Prompt: Take every line containing "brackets" from the material and copy it.

Given data:
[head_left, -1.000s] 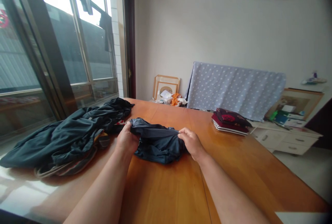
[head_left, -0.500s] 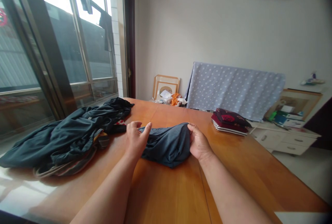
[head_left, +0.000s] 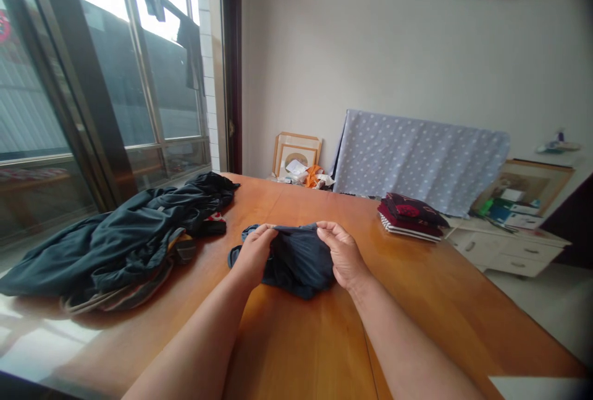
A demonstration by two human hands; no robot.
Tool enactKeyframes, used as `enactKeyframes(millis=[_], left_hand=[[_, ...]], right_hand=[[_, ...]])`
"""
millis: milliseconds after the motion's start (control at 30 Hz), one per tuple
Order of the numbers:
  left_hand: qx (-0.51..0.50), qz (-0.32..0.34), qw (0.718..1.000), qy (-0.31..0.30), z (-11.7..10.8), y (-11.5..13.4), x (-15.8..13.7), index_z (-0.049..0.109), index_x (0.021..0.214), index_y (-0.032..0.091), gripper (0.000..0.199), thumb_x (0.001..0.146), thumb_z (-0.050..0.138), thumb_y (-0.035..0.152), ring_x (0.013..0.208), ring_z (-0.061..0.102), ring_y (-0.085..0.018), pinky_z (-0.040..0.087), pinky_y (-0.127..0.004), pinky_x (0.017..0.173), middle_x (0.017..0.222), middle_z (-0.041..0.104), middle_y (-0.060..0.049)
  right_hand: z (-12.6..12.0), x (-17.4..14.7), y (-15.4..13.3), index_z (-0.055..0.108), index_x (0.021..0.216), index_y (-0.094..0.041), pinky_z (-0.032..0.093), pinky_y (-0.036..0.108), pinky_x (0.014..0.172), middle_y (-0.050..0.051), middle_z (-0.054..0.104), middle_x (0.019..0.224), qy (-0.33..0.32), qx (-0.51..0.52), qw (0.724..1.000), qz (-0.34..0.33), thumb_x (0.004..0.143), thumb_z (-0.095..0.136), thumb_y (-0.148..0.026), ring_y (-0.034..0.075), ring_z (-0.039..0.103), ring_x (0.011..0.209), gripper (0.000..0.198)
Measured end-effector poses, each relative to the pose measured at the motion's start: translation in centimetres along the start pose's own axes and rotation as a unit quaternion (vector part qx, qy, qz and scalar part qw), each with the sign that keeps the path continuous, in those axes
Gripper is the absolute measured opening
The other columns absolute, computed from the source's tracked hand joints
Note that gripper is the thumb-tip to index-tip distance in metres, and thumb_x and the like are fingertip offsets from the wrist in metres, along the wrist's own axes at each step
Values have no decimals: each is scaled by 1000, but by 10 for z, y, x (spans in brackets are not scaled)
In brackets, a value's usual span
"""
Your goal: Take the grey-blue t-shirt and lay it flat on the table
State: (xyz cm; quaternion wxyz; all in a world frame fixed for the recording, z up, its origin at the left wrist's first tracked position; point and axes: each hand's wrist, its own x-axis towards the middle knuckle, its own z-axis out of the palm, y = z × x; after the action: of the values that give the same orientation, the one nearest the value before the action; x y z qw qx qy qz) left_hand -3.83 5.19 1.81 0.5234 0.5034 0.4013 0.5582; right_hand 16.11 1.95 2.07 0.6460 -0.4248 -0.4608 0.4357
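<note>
A dark blue garment (head_left: 299, 264) hangs bunched between my two hands, its lower part at the tabletop. My left hand (head_left: 256, 255) is closed, pinching the garment's upper edge on the left. On the right, my right hand (head_left: 341, 256) pinches the same edge with thumb and fingers. The edge is stretched nearly straight between them, and a loose fold sticks out behind my left hand. Which kind of garment it is I cannot make out.
On the wooden table (head_left: 301, 350), a heap of dark clothes (head_left: 134, 233) lies to the left. A folded stack of clothes (head_left: 410, 218) sits at the right back. Behind the table hangs a grey dotted cloth (head_left: 417, 159), with a white cabinet (head_left: 509, 249) beside it.
My left hand has gone from open fingers beside the garment to pinching its upper edge. My right hand has shifted slightly left, and the garment shows a darker side.
</note>
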Motion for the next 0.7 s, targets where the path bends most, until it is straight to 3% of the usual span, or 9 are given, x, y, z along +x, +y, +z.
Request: enactKeyframes(millis=[133,233,300,367,433,500,567,700], left_hand=[[-192,-133,971,-49,-1,9,1,67,82,22,22,79,63,43,70,69,-23,54,-34,66,69,69,-3],[-249,-167,953,-49,-2,12,3,70,93,20,29,83,58,44,84,73,-27,58,-38,78,80,75,-7],[-265,-169,949,-35,-5,12,4,72,98,17,34,84,56,44,90,73,-29,58,-42,84,86,77,-10],[-271,-164,948,-34,-7,11,5,72,100,15,38,84,56,45,92,73,-32,57,-46,88,89,77,-11],[-276,-153,948,-40,-9,11,5,73,98,14,39,84,57,47,93,73,-33,56,-50,91,90,78,-12],[-285,-142,947,-49,-9,13,4,74,95,15,38,84,57,47,95,73,-34,55,-52,93,91,78,-12],[-304,-136,941,-58,-9,15,2,74,94,16,36,85,56,46,95,73,-33,54,-52,94,91,78,-11],[-333,-141,928,-94,-9,19,-1,73,93,16,34,88,55,44,97,72,-33,55,-51,93,91,78,-11]], right_hand=[[-8,8,7,67,99,-23,48,32,88,1,69,88,67,-44,996,-28,76,75,-42,19,64,88,31],[-10,7,3,68,97,-22,48,31,84,0,68,80,77,-71,994,-36,78,73,-45,17,63,81,31],[-8,2,-5,69,96,-21,47,29,77,-1,67,72,18,-95,995,-17,82,71,-50,16,61,72,32],[-5,-6,-13,71,95,-21,47,28,71,-1,68,69,-100,-114,988,31,83,69,-53,15,60,67,35],[-1,-14,-20,72,96,-19,47,27,67,2,71,72,-234,-129,959,96,82,69,-56,15,62,65,39],[2,-19,-22,73,97,-18,47,26,64,3,73,75,-312,-143,929,137,82,69,-57,15,63,65,42],[5,-19,-20,73,95,-18,45,24,59,2,71,74,-305,-152,932,127,83,68,-56,13,62,62,41],[7,-14,-8,73,103,-19,41,22,53,-1,65,69,-216,-150,963,61,85,67,-51,11,55,57,37]])
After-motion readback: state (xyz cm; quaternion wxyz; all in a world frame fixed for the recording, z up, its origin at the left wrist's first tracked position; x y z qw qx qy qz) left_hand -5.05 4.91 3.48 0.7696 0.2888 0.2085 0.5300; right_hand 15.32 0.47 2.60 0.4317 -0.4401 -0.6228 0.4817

Written reply:
Values have no decimals: each is scaled by 1000, but by 10 for z, y, x (spans in brackets are not scaled)
In brackets, a value's usual span

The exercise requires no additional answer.